## Directions for this task
Where in the data does the word "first" appear? Find those lines and copy them.

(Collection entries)

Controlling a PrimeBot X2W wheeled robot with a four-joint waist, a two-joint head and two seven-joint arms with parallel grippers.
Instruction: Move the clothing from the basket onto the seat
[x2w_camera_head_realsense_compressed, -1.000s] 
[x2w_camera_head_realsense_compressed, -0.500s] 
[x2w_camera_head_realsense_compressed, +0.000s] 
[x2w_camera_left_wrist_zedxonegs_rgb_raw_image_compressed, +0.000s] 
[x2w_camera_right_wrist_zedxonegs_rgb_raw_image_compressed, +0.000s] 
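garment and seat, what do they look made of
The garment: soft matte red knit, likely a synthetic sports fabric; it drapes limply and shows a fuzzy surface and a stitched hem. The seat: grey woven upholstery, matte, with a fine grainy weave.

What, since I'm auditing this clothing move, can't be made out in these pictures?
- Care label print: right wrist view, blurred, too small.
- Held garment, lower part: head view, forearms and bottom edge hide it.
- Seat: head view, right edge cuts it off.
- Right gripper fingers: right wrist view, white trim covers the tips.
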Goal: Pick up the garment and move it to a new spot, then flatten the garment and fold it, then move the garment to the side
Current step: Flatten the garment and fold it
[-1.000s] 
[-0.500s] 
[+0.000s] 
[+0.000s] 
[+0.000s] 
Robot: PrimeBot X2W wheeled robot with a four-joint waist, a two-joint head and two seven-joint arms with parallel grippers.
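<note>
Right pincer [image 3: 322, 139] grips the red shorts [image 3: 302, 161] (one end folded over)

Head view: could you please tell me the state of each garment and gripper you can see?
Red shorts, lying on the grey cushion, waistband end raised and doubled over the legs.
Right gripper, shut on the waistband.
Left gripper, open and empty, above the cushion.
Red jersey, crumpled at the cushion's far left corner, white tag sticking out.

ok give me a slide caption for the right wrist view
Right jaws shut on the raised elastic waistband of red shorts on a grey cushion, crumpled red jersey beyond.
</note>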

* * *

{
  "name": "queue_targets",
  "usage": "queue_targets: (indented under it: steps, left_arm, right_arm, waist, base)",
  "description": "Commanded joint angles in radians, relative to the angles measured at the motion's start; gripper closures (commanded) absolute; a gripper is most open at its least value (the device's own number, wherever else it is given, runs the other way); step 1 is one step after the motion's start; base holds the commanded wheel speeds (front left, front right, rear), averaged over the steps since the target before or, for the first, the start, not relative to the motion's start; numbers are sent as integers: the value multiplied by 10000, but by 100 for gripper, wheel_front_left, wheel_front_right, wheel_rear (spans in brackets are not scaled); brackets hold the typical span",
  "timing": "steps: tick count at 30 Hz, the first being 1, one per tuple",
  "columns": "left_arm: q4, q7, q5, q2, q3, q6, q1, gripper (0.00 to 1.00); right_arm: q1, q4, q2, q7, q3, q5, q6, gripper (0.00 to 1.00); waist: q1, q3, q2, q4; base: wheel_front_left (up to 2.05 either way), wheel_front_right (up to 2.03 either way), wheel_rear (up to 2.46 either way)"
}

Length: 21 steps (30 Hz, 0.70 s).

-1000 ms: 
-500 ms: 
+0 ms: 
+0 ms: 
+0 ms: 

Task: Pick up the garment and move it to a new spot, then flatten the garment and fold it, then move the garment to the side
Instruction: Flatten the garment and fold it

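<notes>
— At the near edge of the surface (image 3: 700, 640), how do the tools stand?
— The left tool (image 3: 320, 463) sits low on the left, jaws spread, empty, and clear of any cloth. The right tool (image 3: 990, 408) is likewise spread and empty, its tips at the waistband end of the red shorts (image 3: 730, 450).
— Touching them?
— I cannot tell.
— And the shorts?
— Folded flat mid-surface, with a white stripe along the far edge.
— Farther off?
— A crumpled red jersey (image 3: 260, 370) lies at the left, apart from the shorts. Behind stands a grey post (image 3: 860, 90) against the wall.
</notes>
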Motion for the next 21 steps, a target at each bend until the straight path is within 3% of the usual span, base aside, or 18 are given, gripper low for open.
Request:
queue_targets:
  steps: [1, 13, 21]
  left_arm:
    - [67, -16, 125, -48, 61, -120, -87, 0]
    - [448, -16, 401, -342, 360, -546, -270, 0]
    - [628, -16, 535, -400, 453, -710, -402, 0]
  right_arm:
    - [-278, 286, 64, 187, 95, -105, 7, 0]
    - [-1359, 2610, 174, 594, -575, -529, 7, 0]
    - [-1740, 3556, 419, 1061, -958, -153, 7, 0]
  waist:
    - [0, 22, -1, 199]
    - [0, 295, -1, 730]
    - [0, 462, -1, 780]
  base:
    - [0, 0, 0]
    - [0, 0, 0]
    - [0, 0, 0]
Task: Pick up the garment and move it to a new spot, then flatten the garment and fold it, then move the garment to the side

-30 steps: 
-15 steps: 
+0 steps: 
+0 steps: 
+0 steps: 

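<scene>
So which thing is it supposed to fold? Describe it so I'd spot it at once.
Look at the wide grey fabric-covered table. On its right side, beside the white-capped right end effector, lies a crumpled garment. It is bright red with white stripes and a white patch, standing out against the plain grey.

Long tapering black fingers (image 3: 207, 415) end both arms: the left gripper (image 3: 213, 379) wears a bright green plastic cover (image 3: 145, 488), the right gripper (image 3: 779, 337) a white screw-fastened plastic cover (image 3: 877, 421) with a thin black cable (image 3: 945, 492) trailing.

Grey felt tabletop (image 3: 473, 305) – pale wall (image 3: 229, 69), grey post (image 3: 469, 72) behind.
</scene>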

## Result for this exercise
  "description": "Commanded joint angles in radians, relative to the angles measured at the motion's start; gripper closures (commanded) absolute; a gripper is most open at its least value (the device's own number, wherever else it is given, runs the other way); step 1 is one step after the motion's start; base holds the commanded wheel speeds (front left, front right, rear), averaged over the steps since the target before or, for the first, the start, not relative to the motion's start; numbers are sent as integers: the value multiplied by 10000, but by 100 for gripper, wheel_front_left, wheel_front_right, wheel_rear (spans in brackets are not scaled); brackets hold the typical span",
  "timing": "steps: tick count at 30 Hz, the first being 1, one per tuple",

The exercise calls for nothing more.